Sie waren zur Füll gekommen. Als sie in Bendas Arbeitszimmer traten, brachte dieser einen mächtigen Atlas herbei, schlug die Karte von Afrika auf und deutete in die Mitte des Erdteils.
»Siehst du die großen weißen Flecken hier? Da ist weder Fluß noch Berg eingezeichnet. Es sind Gebiete, die noch keines Europäers Fuß betreten hat. Dorthin geh ich.« Er lächelte sanft.
»Wirklich? wann denn?« fragte Daniel, voll Unbehagen darüber, daß er den Freund verlieren sollte.
»Es ist noch unbestimmt, aber es wird sein. Dort habe ich zu tun.
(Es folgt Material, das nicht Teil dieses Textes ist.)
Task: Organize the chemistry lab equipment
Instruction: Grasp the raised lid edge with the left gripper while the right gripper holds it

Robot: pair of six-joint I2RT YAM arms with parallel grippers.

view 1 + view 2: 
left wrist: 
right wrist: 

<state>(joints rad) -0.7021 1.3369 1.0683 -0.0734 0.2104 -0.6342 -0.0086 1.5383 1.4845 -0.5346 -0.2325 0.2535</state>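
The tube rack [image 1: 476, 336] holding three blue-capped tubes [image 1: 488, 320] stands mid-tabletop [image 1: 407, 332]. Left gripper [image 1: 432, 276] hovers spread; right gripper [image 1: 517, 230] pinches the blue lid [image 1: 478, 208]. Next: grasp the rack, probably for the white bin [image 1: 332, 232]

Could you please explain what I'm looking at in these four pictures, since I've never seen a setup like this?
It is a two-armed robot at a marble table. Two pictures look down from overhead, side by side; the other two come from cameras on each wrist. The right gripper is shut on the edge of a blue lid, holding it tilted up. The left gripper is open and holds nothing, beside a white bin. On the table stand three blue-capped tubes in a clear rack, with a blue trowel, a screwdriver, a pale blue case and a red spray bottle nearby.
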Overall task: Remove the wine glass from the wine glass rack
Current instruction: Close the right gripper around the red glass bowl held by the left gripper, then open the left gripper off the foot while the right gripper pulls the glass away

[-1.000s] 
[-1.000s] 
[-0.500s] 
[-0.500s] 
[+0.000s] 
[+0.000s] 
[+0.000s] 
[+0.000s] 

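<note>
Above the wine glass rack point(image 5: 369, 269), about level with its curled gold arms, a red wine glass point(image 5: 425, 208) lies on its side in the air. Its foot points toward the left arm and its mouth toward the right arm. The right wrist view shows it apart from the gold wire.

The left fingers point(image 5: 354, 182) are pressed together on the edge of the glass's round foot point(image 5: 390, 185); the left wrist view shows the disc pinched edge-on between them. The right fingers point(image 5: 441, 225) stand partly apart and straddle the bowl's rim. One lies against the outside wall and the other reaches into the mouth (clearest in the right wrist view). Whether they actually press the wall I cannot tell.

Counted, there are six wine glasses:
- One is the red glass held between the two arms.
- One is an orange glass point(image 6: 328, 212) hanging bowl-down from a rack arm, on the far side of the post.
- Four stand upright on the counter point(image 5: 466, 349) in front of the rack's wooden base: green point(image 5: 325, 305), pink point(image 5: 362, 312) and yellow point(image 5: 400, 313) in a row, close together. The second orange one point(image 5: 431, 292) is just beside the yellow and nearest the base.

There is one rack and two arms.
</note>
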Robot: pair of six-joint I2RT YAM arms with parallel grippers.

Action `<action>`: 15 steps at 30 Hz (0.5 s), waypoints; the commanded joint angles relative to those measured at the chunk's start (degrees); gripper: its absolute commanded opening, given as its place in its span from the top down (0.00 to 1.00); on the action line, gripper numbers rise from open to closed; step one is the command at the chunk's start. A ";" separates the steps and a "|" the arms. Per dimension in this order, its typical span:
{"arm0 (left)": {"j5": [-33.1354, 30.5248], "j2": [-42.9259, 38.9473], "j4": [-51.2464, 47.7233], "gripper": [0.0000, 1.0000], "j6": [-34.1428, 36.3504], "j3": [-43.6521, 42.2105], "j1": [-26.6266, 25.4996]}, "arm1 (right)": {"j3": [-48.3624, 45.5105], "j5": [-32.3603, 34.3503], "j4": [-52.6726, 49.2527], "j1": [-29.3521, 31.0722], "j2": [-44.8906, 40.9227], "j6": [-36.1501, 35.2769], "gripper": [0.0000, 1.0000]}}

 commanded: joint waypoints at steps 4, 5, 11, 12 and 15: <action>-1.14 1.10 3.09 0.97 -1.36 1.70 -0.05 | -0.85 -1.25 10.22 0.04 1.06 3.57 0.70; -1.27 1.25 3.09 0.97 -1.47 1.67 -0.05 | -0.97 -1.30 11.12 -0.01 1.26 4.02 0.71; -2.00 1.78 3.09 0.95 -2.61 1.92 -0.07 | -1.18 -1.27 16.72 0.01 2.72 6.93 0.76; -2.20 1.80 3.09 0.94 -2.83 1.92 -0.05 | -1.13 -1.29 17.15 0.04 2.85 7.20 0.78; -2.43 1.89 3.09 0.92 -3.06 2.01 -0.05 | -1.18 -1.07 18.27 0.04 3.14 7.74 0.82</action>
Ich brauche Luft, Erde, Himmel, das freie Tier und die freie Pflanze.«
Auf der Schwelle des Zimmers erschien Bendas Mutter, eine ziemlich große, gebrechlich gehende Frau mit scharfen Zügen und tiefliegenden Augen.
Sie schaute ihren Sohn an, sodann Daniel, zuletzt fielen ihre Blicke auf den Atlas und blieben darauf ruhen mit einem Ausdruck des Grauens und der Angst.
Daniel wußte nichts mehr zu sagen, und Benda, immer still in sich hineinlächelnd, fing von andern Dingen zu sprechen an.